> Your objective:
Could you write out, word for word, each line from the one containing "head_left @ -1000" to the last line of the data below, both included and nothing more?

> Dataset excerpt:
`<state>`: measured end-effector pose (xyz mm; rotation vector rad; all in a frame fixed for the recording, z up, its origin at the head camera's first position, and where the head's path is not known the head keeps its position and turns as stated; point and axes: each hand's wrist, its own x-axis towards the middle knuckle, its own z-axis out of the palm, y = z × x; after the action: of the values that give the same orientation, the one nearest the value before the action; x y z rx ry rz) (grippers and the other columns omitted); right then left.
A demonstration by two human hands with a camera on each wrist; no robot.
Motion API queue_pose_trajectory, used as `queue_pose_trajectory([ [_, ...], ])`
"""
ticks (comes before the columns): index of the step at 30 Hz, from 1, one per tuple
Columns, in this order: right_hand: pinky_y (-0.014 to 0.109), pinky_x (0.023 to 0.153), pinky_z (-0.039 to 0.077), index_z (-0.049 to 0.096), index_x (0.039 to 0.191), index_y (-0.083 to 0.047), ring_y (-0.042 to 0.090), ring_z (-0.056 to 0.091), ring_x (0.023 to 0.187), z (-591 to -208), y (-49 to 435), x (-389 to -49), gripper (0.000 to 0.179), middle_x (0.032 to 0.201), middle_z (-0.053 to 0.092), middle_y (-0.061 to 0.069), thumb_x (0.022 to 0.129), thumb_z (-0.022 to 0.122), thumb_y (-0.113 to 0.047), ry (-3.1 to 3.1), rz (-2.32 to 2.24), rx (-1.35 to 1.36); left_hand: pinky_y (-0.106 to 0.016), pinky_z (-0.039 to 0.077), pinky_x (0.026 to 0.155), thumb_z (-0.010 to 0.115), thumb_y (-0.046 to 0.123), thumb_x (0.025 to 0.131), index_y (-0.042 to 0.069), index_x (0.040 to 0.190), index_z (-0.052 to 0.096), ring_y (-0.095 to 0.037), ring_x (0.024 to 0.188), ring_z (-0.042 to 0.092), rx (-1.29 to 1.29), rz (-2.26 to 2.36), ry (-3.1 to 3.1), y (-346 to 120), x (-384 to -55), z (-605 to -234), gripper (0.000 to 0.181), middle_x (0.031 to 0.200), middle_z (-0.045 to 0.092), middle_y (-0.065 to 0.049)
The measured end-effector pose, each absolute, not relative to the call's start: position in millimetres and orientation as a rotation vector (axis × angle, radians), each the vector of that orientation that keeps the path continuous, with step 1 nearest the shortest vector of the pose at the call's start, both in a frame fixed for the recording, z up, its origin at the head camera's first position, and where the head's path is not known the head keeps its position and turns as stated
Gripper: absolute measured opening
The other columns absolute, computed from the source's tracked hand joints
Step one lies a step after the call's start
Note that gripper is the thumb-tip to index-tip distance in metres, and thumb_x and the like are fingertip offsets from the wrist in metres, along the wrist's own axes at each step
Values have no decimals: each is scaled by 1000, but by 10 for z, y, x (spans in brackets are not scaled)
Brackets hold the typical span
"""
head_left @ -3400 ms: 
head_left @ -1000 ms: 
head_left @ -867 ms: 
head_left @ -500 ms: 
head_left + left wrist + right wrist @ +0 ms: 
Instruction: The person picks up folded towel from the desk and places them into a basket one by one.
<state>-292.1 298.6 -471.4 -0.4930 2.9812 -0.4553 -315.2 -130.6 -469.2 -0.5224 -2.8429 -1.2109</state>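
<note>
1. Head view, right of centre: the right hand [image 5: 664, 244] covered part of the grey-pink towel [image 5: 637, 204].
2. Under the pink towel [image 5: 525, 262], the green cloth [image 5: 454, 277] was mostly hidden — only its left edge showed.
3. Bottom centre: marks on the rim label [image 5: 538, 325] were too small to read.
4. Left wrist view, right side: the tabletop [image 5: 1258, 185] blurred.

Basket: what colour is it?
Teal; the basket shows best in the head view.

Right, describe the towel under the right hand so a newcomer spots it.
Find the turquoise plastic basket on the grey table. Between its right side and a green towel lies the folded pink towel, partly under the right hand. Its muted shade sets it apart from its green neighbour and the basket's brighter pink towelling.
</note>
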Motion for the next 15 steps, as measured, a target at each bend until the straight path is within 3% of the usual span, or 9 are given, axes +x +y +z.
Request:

> Exercise solution:
head_left @ -1000 ms: 
head_left @ -867 ms: 
head_left @ -500 ms: 
head_left + left wrist + right wrist @ +0 ms: 
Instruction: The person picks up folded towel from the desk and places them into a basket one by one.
<state>-292.1 298.6 -471.4 -0.4930 2.9812 -0.4553 -315.2 -130.6 -469.2 -0.5224 -2.8429 -1.2109</state>
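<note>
1. Head view, right of centre: the right hand [image 5: 664, 244] covered part of the grey-pink towel [image 5: 637, 204].
2. Under the pink towel [image 5: 525, 262], the green cloth [image 5: 454, 277] was mostly hidden — only its left edge showed.
3. Bottom centre: marks on the rim label [image 5: 538, 325] were too small to read.
4. Left wrist view, right side: the tabletop [image 5: 1258, 185] blurred.

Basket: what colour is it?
Teal; the basket shows best in the head view.

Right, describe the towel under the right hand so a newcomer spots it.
Find the turquoise plastic basket on the grey table. Between its right side and a green towel lies the folded pink towel, partly under the right hand. Its muted shade sets it apart from its green neighbour and the basket's brighter pink towelling.
</note>
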Motion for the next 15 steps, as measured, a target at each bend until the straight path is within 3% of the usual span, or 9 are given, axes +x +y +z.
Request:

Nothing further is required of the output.